▶ **WHAT YOU NEED TO DO**
With nothing added or left out, output the listing that follows.

▶ **DATA RECORDS**

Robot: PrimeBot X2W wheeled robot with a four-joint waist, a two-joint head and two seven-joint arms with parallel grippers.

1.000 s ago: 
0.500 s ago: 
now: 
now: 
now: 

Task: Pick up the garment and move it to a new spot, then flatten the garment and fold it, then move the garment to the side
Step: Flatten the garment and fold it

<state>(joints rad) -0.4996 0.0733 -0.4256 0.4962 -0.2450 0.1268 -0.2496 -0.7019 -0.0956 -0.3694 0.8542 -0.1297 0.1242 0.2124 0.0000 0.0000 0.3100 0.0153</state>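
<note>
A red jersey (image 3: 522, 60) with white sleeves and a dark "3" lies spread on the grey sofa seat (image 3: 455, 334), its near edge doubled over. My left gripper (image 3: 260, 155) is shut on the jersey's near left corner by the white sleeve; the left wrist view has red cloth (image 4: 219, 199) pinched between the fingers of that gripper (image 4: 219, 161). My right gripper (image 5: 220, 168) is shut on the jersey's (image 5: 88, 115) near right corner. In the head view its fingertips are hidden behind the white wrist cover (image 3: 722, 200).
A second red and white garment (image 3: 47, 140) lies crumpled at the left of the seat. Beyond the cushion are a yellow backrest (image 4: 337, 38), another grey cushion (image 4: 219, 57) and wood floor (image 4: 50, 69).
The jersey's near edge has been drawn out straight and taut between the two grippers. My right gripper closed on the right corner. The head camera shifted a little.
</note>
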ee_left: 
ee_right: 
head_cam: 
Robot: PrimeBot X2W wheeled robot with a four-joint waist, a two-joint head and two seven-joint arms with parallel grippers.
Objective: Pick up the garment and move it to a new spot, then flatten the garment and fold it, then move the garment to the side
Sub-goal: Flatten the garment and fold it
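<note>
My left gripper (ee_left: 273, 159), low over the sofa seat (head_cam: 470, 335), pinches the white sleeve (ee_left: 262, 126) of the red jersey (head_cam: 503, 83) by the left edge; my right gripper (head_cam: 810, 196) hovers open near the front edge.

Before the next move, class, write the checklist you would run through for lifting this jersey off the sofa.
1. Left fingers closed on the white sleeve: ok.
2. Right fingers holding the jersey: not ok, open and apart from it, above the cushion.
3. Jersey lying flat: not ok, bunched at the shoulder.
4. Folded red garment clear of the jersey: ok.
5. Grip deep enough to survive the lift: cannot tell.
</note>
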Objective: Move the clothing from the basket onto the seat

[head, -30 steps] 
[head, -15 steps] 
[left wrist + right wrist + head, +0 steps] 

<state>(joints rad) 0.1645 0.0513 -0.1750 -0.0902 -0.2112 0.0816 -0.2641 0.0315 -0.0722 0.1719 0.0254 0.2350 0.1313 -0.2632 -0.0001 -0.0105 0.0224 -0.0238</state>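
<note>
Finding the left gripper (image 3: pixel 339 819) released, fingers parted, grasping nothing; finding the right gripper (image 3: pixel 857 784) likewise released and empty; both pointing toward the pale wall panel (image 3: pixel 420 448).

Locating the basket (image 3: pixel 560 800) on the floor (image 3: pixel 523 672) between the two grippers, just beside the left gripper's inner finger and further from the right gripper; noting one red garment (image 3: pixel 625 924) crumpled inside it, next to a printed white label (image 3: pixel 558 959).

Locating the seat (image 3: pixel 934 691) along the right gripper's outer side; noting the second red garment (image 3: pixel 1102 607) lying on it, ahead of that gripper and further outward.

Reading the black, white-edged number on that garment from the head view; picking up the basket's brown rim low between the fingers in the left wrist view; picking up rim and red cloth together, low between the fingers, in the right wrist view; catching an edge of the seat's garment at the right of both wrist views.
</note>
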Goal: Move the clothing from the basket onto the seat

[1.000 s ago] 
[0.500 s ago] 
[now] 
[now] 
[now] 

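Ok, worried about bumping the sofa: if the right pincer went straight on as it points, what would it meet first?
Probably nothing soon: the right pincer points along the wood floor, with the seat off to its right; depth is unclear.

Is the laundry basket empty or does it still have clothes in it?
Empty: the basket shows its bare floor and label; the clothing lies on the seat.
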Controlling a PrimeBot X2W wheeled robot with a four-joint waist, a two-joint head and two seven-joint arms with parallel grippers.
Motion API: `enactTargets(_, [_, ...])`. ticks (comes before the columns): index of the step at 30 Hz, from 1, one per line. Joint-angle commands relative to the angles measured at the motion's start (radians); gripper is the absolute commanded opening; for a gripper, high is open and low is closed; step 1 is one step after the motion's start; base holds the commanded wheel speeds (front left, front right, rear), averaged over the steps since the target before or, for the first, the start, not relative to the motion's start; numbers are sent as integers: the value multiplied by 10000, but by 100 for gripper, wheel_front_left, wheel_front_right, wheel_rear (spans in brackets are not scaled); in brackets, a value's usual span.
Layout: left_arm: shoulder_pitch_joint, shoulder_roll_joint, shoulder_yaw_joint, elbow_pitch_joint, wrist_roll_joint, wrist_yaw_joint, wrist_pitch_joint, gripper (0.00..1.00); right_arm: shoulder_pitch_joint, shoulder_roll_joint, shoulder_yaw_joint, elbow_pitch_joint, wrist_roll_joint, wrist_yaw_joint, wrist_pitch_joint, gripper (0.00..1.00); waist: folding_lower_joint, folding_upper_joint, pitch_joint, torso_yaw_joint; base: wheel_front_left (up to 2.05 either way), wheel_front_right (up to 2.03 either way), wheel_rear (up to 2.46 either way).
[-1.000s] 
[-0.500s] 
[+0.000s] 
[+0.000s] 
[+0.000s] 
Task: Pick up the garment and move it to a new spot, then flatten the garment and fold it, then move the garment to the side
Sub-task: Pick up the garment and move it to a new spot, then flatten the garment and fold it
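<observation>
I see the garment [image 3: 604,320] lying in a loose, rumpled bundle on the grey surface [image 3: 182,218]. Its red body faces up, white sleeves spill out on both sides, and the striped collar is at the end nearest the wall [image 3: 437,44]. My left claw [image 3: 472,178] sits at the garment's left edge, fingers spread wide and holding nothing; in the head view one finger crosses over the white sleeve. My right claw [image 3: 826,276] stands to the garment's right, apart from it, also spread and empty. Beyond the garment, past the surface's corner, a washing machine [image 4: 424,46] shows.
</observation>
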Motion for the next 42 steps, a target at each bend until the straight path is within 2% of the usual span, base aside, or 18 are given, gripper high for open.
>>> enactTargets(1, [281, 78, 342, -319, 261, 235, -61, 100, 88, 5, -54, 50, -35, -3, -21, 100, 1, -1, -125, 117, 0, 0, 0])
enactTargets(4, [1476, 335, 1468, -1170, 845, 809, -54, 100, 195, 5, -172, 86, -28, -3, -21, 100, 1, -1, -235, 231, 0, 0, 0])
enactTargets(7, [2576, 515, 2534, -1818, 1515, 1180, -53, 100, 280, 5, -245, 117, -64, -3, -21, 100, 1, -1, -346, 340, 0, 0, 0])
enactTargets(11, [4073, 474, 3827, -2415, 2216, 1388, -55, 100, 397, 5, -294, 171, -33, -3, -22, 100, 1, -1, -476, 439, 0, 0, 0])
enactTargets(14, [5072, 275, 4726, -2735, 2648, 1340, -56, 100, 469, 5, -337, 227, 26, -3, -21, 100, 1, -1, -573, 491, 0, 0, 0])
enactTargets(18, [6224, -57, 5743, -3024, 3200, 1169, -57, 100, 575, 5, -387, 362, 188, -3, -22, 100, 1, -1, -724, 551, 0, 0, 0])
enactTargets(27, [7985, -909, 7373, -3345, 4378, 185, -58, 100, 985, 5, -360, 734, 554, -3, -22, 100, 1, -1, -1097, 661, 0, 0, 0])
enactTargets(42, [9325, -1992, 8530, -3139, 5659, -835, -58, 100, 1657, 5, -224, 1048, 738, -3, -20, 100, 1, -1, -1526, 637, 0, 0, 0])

▶ **EXPECTED ANSWER**
Robot: PrimeBot X2W wheeled robot with a four-joint waist, a two-joint head and two seven-joint arms with parallel grippers.

1.000 s ago: 
0.500 s ago: 
now: 
now: 
now: 

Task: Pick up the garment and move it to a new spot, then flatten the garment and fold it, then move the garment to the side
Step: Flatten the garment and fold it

<state>(joints rad) -0.4996 0.0733 -0.4256 0.4962 -0.2450 0.1268 -0.2496 -0.7019 -0.0956 -0.3694 0.8542 -0.1297 0.1242 0.2124 0.0000 0.0000 0.3100 0.0153</state>
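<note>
A red jersey (image 3: 522, 60) with white sleeves and a dark "3" lies spread on the grey sofa seat (image 3: 455, 334), its near edge doubled over. My left gripper (image 3: 260, 155) is shut on the jersey's near left corner by the white sleeve; the left wrist view has red cloth (image 4: 219, 199) pinched between the fingers of that gripper (image 4: 219, 161). My right gripper (image 5: 220, 168) is shut on the jersey's (image 5: 88, 115) near right corner. In the head view its fingertips are hidden behind the white wrist cover (image 3: 722, 200).
A second red and white garment (image 3: 47, 140) lies crumpled at the left of the seat. Beyond the cushion are a yellow backrest (image 4: 337, 38), another grey cushion (image 4: 219, 57) and wood floor (image 4: 50, 69).
The jersey's near edge has been drawn out straight and taut between the two grippers. My right gripper closed on the right corner. The head camera shifted a little.
</note>
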ee_left: 
ee_right: 
head_cam: 
Robot: PrimeBot X2W wheeled robot with a four-joint waist, a two-joint head and two seven-joint arms with parallel grippers.
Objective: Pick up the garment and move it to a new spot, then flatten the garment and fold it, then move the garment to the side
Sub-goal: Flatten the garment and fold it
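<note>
My left gripper (ee_left: 273, 159), low over the sofa seat (head_cam: 470, 335), pinches the white sleeve (ee_left: 262, 126) of the red jersey (head_cam: 503, 83) by the left edge; my right gripper (head_cam: 810, 196) hovers open near the front edge.

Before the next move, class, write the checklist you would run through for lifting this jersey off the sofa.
1. Left fingers closed on the white sleeve: ok.
2. Right fingers holding the jersey: not ok, open and apart from it, above the cushion.
3. Jersey lying flat: not ok, bunched at the shoulder.
4. Folded red garment clear of the jersey: ok.
5. Grip deep enough to survive the lift: cannot tell.
</note>
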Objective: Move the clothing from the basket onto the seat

[head, -30 steps] 
[head, -15 steps] 
[left wrist + right wrist + head, +0 steps] 

<state>(joints rad) 0.1645 0.0513 -0.1750 -0.0902 -0.2112 0.0816 -0.2641 0.0315 -0.0722 0.1719 0.0254 0.2350 0.1313 -0.2632 -0.0001 -0.0105 0.0224 -0.0238</state>
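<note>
Finding the left gripper (image 3: pixel 339 819) released, fingers parted, grasping nothing; finding the right gripper (image 3: pixel 857 784) likewise released and empty; both pointing toward the pale wall panel (image 3: pixel 420 448).

Locating the basket (image 3: pixel 560 800) on the floor (image 3: pixel 523 672) between the two grippers, just beside the left gripper's inner finger and further from the right gripper; noting one red garment (image 3: pixel 625 924) crumpled inside it, next to a printed white label (image 3: pixel 558 959).

Locating the seat (image 3: pixel 934 691) along the right gripper's outer side; noting the second red garment (image 3: pixel 1102 607) lying on it, ahead of that gripper and further outward.

Reading the black, white-edged number on that garment from the head view; picking up the basket's brown rim low between the fingers in the left wrist view; picking up rim and red cloth together, low between the fingers, in the right wrist view; catching an edge of the seat's garment at the right of both wrist views.
</note>
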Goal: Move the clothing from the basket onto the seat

[1.000 s ago] 
[0.500 s ago] 
[now] 
[now] 
[now] 

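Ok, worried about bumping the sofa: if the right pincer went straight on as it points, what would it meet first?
Probably nothing soon: the right pincer points along the wood floor, with the seat off to its right; depth is unclear.

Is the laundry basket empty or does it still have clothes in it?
Empty: the basket shows its bare floor and label; the clothing lies on the seat.
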Controlling a PrimeBot X2W wheeled robot with a four-joint waist, a two-joint head and two seven-joint arms with parallel grippers.
Motion API: `enactTargets(_, [_, ...])`. ticks (comes before the columns): index of the step at 30 Hz, from 1, one per line. Joint-angle commands relative to the angles measured at the motion's start (radians); gripper is the absolute commanded opening; for a gripper, high is open and low is closed; step 1 is one step after the motion's start; base holds the commanded wheel speeds (front left, front right, rear), averaged over the steps since the target before or, for the first, the start, not relative to the motion's start; numbers are sent as integers: the value multiplied by 10000, but by 100 for gripper, wheel_front_left, wheel_front_right, wheel_rear (spans in brackets are not scaled); in brackets, a value's usual span.
Layout: left_arm: shoulder_pitch_joint, shoulder_roll_joint, shoulder_yaw_joint, elbow_pitch_joint, wrist_roll_joint, wrist_yaw_joint, wrist_pitch_joint, gripper (0.00..1.00); right_arm: shoulder_pitch_joint, shoulder_roll_joint, shoulder_yaw_joint, elbow_pitch_joint, wrist_roll_joint, wrist_yaw_joint, wrist_pitch_joint, gripper (0.00..1.00); waist: folding_lower_joint, folding_upper_joint, pitch_joint, torso_yaw_joint; base: wheel_front_left (up to 2.05 either way), wheel_front_right (up to 2.03 either way), wheel_rear (up to 2.46 either way).
[-1.000s] 
[-0.500s] 
[+0.000s] 
[+0.000s] 
[+0.000s] 
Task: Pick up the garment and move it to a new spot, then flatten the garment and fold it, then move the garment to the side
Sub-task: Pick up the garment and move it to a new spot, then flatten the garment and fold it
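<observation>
I see the garment [image 3: 604,320] lying in a loose, rumpled bundle on the grey surface [image 3: 182,218]. Its red body faces up, white sleeves spill out on both sides, and the striped collar is at the end nearest the wall [image 3: 437,44]. My left claw [image 3: 472,178] sits at the garment's left edge, fingers spread wide and holding nothing; in the head view one finger crosses over the white sleeve. My right claw [image 3: 826,276] stands to the garment's right, apart from it, also spread and empty. Beyond the garment, past the surface's corner, a washing machine [image 4: 424,46] shows.
</observation>
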Motion for the next 42 steps, a target at each bend until the straight path is within 2% of the usual span, base aside, or 18 are given, gripper high for open.
>>> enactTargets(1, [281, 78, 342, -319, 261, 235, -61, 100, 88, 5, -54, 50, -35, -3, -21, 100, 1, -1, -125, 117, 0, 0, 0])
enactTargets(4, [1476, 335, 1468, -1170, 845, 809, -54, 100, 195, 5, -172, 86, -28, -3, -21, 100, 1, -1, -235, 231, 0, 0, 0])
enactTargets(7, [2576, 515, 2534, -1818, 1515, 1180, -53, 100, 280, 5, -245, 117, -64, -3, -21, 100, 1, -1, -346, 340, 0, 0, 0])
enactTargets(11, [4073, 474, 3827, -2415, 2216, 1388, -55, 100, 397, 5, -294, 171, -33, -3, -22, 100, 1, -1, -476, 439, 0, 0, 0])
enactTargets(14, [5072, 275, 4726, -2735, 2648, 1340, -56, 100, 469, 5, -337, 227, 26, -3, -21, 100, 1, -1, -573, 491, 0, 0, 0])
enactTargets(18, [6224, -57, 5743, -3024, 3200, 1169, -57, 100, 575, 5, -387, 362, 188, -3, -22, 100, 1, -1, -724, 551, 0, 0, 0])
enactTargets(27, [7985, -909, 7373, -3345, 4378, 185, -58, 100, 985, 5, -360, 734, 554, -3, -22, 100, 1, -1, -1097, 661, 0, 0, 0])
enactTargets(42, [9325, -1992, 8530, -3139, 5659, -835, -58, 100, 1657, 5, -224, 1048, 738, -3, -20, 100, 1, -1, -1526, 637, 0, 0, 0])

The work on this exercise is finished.